Gregg is convicted of a misdemeanor and sentenced to 45 days in prison in Northernstate. Prior to his trial he had purchased a plane ticket to visit friends in Southernstate. While his lawyer works on his appeal from the misdemeanor conviction Gregg decides to represent himself and file a due process claim, because he has been deprived of his right to travel freely among the states by virtue of his imprisonment. Which of the following is the best reason for Gregg to lose his case?
Choice 1 As a prisoner he cannot file suit on his own behalf.
Choice 2 As a prisoner he has reduced status regarding the deprivation of certain liberty interests.
Choice 3 Gregg would have to try to leave the prison and board the plane before his case became ripe.
Choice 4 There is no good reason for Gregg to lose – he will likely win his case.
The Westernstate legislature, after heated debate, decides to pass a statute giving students the right to choose which public school district they will attend within their home county. Because of the controversial nature of the legislation, at the last minute an “out clause” is added to help push the bill through.
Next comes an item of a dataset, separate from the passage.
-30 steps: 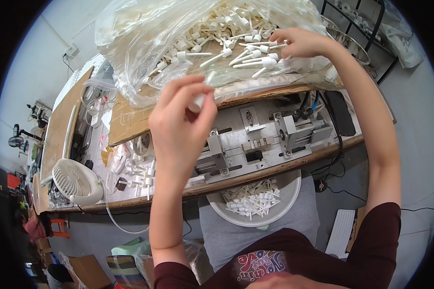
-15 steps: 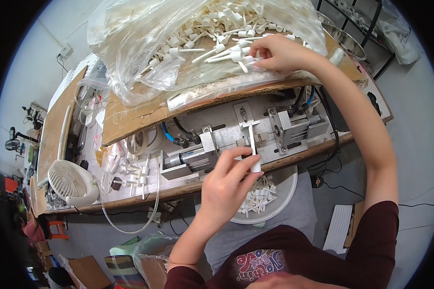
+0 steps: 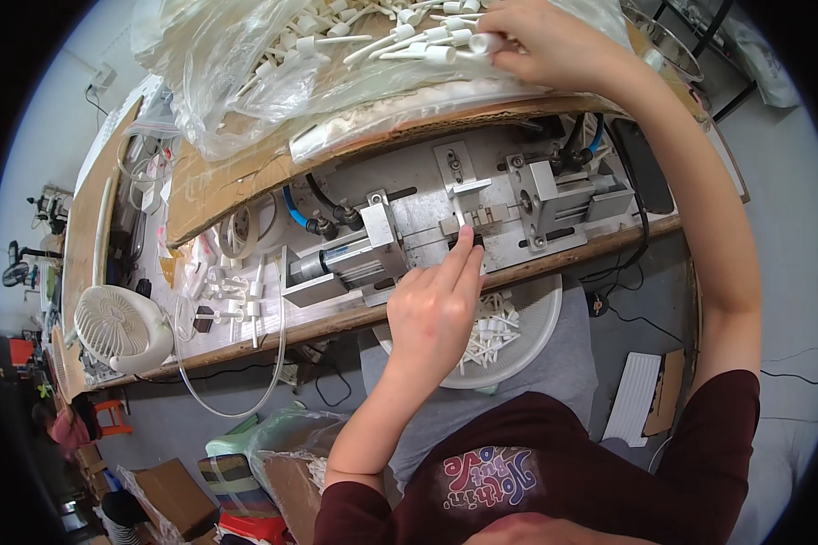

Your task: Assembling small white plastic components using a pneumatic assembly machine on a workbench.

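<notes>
My left hand point(image 3: 434, 309) reaches over the metal fixture point(image 3: 483, 218) at the middle of the bench. Its index and middle fingers are stretched forward, and the index fingertip meets a white stemmed plastic piece point(image 3: 461, 207) lying in the fixture. The thumb is hidden. At the far right, my right hand point(image 3: 554, 41) pinches a white plastic cap with a stem point(image 3: 487, 44) between thumb and fingers. Beside it, a heap of similar white stemmed caps point(image 3: 400, 38) lies on a clear plastic bag point(image 3: 200, 100), spread over cardboard.
Metal cylinder units point(image 3: 350, 259) flank the fixture, with blue and black hoses. A cardboard sheet point(image 3: 232, 186) overhangs the bench's back. A white fan point(image 3: 123, 329) stands at left, near loose white parts point(image 3: 236, 300). Below the bench edge, a white basket point(image 3: 545, 341) holds several pieces.
My left hand has brought the white stemmed piece down into the fixture and straightened its fingers over it. My right hand now pinches a cap at the heap. The whole view has shifted slightly.
</notes>
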Available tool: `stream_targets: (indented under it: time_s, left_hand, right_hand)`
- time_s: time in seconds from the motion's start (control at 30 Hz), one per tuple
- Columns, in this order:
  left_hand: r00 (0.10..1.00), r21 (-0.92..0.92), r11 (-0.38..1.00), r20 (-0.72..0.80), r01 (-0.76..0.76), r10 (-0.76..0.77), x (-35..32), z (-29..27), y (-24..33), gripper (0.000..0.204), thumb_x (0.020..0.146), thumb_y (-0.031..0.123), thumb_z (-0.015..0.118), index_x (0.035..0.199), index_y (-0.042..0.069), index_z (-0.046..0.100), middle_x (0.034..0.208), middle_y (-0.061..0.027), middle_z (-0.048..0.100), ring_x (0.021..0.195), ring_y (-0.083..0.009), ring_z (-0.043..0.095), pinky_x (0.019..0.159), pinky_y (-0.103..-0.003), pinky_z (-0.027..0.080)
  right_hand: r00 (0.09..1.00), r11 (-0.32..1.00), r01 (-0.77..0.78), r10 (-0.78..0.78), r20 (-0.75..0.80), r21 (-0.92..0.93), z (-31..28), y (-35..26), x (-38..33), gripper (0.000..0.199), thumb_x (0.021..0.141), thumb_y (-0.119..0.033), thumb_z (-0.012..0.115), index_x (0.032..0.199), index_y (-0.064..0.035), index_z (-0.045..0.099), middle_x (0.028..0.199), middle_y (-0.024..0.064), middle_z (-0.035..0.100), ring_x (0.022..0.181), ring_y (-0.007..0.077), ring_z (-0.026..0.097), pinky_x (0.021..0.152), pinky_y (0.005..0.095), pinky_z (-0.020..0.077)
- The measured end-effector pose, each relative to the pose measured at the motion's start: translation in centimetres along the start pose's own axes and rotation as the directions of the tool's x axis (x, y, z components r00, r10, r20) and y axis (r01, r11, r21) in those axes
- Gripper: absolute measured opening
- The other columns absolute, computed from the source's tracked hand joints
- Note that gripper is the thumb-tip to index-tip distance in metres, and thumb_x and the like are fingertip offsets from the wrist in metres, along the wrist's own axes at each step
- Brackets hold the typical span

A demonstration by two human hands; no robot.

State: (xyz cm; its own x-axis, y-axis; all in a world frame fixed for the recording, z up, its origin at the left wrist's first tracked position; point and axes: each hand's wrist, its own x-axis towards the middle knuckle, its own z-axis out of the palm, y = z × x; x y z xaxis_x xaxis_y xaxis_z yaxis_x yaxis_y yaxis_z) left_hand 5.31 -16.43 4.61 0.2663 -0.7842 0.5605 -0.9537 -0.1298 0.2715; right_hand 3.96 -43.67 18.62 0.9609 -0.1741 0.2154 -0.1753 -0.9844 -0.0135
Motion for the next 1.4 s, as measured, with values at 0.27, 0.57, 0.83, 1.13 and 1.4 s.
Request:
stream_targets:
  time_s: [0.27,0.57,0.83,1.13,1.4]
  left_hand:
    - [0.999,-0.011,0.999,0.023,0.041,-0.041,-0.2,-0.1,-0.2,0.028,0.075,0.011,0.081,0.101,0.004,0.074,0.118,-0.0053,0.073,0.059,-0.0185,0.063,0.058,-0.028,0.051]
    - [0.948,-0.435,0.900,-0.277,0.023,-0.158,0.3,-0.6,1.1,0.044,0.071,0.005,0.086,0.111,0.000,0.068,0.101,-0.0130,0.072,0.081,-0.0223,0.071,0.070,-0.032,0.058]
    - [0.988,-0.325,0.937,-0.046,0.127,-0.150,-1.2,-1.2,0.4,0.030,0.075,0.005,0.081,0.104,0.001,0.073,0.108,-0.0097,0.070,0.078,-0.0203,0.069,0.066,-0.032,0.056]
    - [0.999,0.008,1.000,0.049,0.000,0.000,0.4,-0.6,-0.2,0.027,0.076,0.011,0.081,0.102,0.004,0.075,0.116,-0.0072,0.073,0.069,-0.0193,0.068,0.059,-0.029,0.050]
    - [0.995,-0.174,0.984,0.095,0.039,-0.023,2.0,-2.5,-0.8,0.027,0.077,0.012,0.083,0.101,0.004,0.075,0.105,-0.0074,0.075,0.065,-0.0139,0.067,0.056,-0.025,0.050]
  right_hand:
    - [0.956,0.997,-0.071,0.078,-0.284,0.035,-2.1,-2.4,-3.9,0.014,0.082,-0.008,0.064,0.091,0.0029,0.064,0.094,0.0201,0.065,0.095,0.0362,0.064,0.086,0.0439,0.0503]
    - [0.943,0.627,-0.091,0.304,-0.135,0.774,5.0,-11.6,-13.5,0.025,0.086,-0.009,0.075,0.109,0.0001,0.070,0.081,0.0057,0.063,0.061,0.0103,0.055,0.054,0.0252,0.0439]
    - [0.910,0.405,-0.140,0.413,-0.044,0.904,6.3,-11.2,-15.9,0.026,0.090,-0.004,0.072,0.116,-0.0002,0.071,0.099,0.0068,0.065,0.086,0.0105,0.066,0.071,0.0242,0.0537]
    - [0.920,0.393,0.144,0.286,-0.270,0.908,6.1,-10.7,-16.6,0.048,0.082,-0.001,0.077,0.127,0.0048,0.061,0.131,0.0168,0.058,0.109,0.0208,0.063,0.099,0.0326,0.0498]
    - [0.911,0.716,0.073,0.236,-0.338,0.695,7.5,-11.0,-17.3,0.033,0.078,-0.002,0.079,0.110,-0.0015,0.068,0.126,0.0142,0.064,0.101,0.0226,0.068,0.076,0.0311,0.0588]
This clause details the procedures which school boards could use to terminate the right of students in their district to choose to attend other schools. Is the out clause valid?
Choice 1 YES, this is a law regarding a non-fundamental right and the clause passes the rational basis test.
Choice 2 YES, this is a law regarding a fundamental right and the clause passes strict scrutiny.
Choice 3 NO, this is a law creating a liberty interest and the legislature is not free to determine procedures by which a person can be deprived of that interest.
Choice 4 NO, because the law covers a fundamental right and the clause would permit school boards to deprive students of that fundamental right.